═══ Information provided
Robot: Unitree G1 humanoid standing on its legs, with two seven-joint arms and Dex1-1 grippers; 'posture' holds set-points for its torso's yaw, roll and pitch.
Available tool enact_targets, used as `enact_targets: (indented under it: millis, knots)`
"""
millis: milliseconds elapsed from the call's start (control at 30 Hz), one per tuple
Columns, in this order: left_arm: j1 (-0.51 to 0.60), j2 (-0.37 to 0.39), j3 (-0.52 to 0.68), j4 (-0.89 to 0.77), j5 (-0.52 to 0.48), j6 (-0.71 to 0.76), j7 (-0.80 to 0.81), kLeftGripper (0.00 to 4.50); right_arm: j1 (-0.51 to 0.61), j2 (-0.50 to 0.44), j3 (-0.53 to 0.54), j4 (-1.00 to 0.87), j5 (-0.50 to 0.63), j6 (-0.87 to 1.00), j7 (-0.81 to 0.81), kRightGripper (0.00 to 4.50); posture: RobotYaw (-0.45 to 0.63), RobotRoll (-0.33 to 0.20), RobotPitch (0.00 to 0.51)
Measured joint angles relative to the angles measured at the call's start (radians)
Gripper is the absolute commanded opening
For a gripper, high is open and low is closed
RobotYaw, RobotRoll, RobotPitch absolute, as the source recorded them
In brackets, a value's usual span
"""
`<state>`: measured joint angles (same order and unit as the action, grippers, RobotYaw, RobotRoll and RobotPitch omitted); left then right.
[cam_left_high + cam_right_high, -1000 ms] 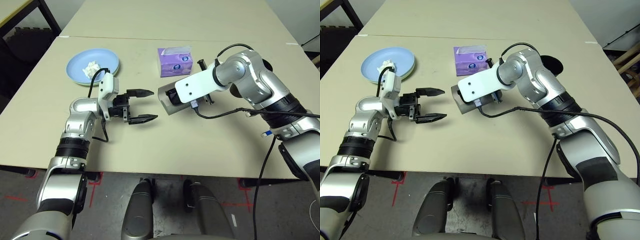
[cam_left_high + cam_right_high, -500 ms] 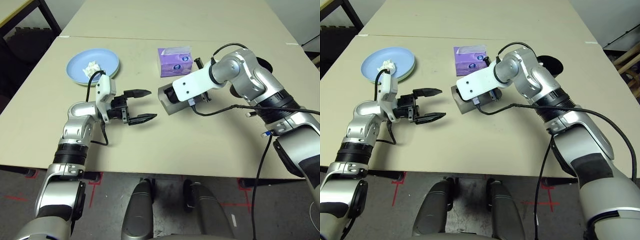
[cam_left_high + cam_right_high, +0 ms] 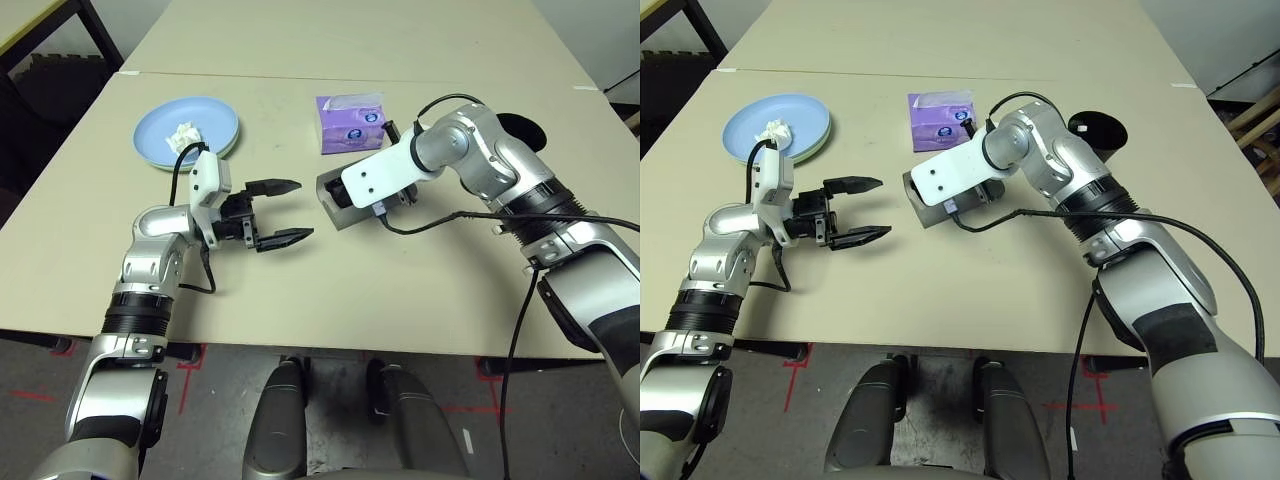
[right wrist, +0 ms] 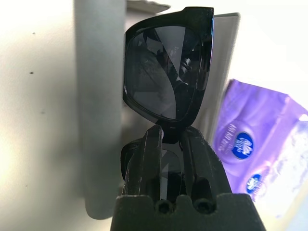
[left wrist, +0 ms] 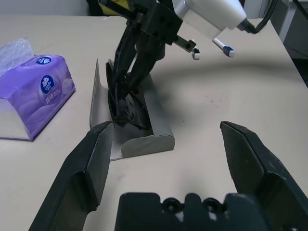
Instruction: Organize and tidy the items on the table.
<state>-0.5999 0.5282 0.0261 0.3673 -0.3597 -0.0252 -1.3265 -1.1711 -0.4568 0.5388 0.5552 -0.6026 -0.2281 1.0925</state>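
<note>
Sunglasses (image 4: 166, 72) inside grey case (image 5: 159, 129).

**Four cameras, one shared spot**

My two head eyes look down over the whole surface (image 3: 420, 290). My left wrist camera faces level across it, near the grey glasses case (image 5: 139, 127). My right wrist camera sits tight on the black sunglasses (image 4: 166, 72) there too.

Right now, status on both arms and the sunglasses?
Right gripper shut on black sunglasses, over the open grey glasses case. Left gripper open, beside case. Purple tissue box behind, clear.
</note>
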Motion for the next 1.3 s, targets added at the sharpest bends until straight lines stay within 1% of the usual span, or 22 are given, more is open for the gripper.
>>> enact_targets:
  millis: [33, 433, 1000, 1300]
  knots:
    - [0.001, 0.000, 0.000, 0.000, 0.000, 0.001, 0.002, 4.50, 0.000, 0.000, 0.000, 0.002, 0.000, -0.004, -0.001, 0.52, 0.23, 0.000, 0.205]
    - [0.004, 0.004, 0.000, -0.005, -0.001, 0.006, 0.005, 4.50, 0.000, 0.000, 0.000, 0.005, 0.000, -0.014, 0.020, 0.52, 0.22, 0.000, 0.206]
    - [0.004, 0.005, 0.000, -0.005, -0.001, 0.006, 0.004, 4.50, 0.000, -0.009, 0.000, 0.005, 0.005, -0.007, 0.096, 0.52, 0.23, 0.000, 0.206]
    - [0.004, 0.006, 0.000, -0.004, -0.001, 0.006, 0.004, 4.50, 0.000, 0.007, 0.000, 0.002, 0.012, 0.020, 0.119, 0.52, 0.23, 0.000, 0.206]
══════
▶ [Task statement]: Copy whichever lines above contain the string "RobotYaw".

▶ [Expected answer]:
Columns, in this order: left_arm: j1 (-0.51 to 0.60), j2 (-0.37 to 0.39), j3 (-0.52 to 0.68), j4 (-0.89 to 0.77), j5 (-0.52 to 0.48), j6 (-0.71 to 0.76), j7 (-0.80 to 0.81), kLeftGripper (0.00 to 4.50); right_arm: j1 (-0.51 to 0.61), j2 (-0.50 to 0.44), j3 (-0.53 to 0.54), j4 (-1.00 to 0.87), j5 (-0.50 to 0.63), j6 (-0.87 to 1.00), j7 (-0.81 to 0.81), kRightGripper (0.00 to 4.50); posture: RobotYaw (-0.45 to 0.63), RobotRoll (-0.33 to 0.20), RobotPitch (0.00 to 0.51)
RobotYaw, RobotRoll, RobotPitch absolute, as the source recorded them
`<state>`: measured joint angles (same order and unit as the action, grippers, RobotYaw, RobotRoll and RobotPitch omitted); left then right.

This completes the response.